DPS FINANCING BUILDS
Complex financing deal also provides a new school
Denver Public Schools will pay for construction of a fire station as part of a complex Stapleton financing agreement that also will provide a new elementary school, a bridge and open space.
Denver Public Schools will pay for construction of a Northfield fire station — at least initially — as part of a complex Stapleton financing agreement that also will provide a new elementary school, a bridge and open space.
“This is about as complex as deals come,” Denver City Councilwoman Robin Kniech said this week after officials from several local governments presented details of the plan to a committee.
Officials from the city, DPS, master developer Forest City Stapleton, the Denver Urban Renewal Authority and the Park Creek Metropolitan District portray the agreement as an everybody-gives, everybody-benefits arrangement. The five-party agreement consists of about a dozen documents — including four that await Denver City Council approval on April 10 — that concern projects worth nearly $74 million.
They will address some pressing problems: Elementary-age enrollment has skyrocketed as the new neighborhood was built over the last 16 years, and the Denver Fire Department’s thin coverage north of Interstate 70 means response times in the Northfield area are nowhere near DFD’s 4-minute goal.
“We are actually out of capacity for schools within the Stapleton area,” said Mark Ferrandino, DPS’s chief financial officer. “We had assumed we would be O.K. with five elementary schools. Now we think we will need seven elementary schools for Stapleton,” given the area’s popularity with families.
The deal’s major focus is on Section 10, the final part of Stapleton’s Northfield housing developments to break ground. That section spans between East 56th and 64th avenues and Central Park Boulevard and Havana Street.
Essentially, the agreement shifts borrowing and repayment responsibilities around, as was done for some previous Stapleton public projects, because of the way that DURA’s tax-increment debt is structured from past projects.
Tax-increment financing, or TIF, set up for Stapleton captures the growing portion of sales and property tax proceeds that are attributable to growth and development in the area, to be used to pay for eligible projects. More than 23,000 residents, along with 10 million square feet of commercial development, now occupy the former airport land, the city says.
Ultimately, that set-aside tax revenue will pay for the Stapleton area’s sixth elementary school, the new fire station and a second bridge span on Central Park Boulevard over Sand Creek (south of I-70). It also will pay indirectly for most of the grading and drainage improvements that are underway in Section 10.
For all but the bridge, DPS — which needs drainage improvements and reliable fire coverage for the school — will issue debt in the form of certificates of participation to cover the costs. TIF money will pass through various channels to repay DPS by 2025.

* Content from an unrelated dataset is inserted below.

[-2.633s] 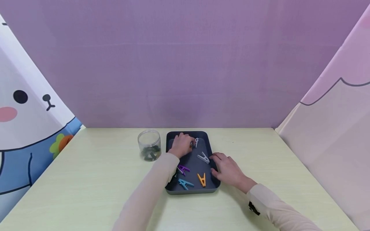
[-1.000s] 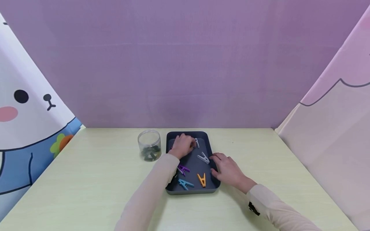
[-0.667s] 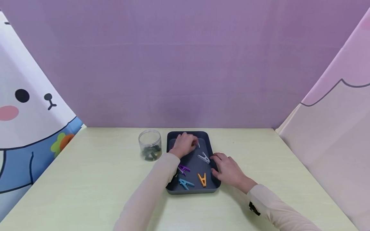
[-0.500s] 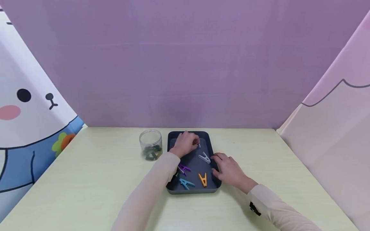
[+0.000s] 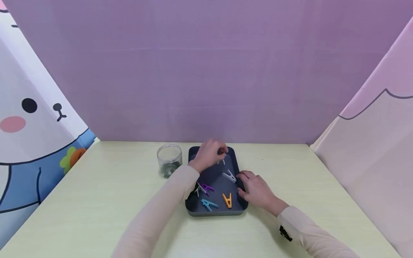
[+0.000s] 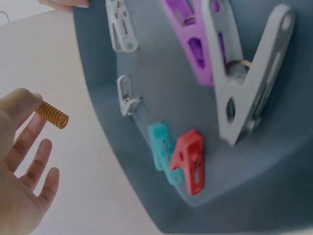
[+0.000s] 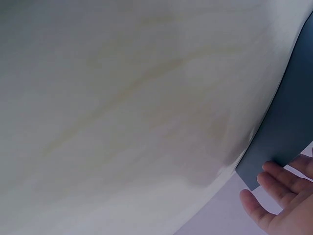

Separately, Forest City plans to collect $12.5 million in homebuilder fees on Section 10 home sites. That money will cover the establishment of open space.
Council members including Chris Herndon, who lives in that area, praised the deal at this week’s meeting of the Finance and Governance Committee.
Here is more detail on the
• Elementary school: The project will break ground north of East 56th Avenue later this year, near the Paul Sandoval Campus, and the building will be the home of Inspire Elementary in fall 2018. DPS will borrow $16.5 million to cover the purchase of the 10-acre site from Forest City for $7 million, with the rest going toward the city’s fire station (below). Forest City will use that site purchase money to pay for Section 10 grading and drainage improvements. For the school’s construction, DPS separately will borrow $36 million, with repayment from the portion of voter-approved 2016 mill levy increases that is captured by the Stapleton TIF.
• Fire Station: To be located on Central Park Boulevard near East 50th Avenue, the three-bay fire station’s construction will be a city project. But DPS will provide $9.4 million from its borrowing and then be repaid using TIF revenue.
• Central Park Boulevard bridge second span: Denver will tap into a city budget item this year that set aside $8.4 million for the bridge expansion project over Sand Creek. The city will contract with the Park Creek Metropolitan District to design and construct the bridge span, and the Denver Urban Renewal Authority will repay the city by 2025 using TIF revenue.